SORT( array, {2,1} ) is where I stopped previous time, thank you.

universalBYROW() - yes, I don't thin it'll be something out of the box in nearest future.

# Re: Filtering unordered records

Summing character codes appears to work in this case but not sure it generalises
eg "ad" and "bc" could return the same result (197)

A related idea could be to assign binary values to each colour.

i.e. black=1, blue=2, gold=4, green=8, red=16, white=32

``````=LET(
colour,SORT(UNIQUE(TOCOL(colours))),
code,2^SEQUENCE(ROWS(colour),,0),
HSTACK(colour,code))``````

Summing colour codes by row could generate a sort key independent of order (assuming colours don't repeat)
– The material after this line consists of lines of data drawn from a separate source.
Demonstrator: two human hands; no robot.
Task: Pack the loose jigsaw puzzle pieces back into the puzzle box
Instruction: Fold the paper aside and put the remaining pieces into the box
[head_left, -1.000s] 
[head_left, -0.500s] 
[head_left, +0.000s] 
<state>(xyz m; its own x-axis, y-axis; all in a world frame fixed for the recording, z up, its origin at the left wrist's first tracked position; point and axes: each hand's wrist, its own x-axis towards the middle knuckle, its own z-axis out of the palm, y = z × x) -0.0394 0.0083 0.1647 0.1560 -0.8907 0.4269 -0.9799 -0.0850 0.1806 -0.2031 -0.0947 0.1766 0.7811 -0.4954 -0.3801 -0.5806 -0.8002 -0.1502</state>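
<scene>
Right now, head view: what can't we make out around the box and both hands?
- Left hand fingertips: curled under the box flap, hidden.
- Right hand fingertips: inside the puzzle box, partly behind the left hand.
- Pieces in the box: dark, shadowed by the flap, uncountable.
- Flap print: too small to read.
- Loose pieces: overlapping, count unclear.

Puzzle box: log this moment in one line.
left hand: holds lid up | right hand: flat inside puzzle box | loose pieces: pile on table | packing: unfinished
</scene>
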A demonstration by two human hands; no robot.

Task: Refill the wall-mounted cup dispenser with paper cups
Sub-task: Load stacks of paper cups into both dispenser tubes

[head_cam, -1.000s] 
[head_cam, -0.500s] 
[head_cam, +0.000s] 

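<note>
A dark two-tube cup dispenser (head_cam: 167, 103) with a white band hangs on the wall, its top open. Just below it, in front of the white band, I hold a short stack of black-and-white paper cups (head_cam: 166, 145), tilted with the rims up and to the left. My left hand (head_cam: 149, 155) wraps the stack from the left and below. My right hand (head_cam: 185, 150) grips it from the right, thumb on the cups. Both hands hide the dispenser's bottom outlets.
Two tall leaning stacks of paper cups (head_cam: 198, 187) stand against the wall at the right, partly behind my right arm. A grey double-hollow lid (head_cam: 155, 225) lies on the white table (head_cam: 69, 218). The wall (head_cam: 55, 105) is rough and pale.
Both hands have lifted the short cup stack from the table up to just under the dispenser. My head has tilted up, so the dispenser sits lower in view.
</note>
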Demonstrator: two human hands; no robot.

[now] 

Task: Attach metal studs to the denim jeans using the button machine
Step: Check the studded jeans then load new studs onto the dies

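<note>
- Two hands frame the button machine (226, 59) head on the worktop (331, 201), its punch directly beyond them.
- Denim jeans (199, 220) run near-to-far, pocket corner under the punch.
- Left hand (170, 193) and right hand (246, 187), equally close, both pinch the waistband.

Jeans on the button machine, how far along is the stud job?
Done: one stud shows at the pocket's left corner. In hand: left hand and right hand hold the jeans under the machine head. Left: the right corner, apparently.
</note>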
# Re: Filtering unordered records

Sound a bit like generating hash codes.

# Re: Filtering unordered records

Yes, it was in the back of my mind that it would be possible for 2 SUMS to be the same to lead to a false dupe.  It seems most solutions inevitably lead back to the same few workarounds (often involving TEXTJOIN).

A better approach I could go with:

``=LET(joined,BYROW(colours,LAMBDA(row,TEXTJOIN("",,SORT(row,,,1)))),SelectRows,XMATCH(UNIQUE(joined),joined),CHOOSEROWS(colours,SelectRows))``

Very similar to Peter's:

``= LET(joined, BYROW(colours, LAMBDA(r,TEXTJOIN("|",,SORT(r,,,1)))),ptr, XMATCH(UNIQUE(joined),joined),INDEX(colours,ptr,{1,2,3}))``

A bit of 'balloon folding' required with any of the solutions provided.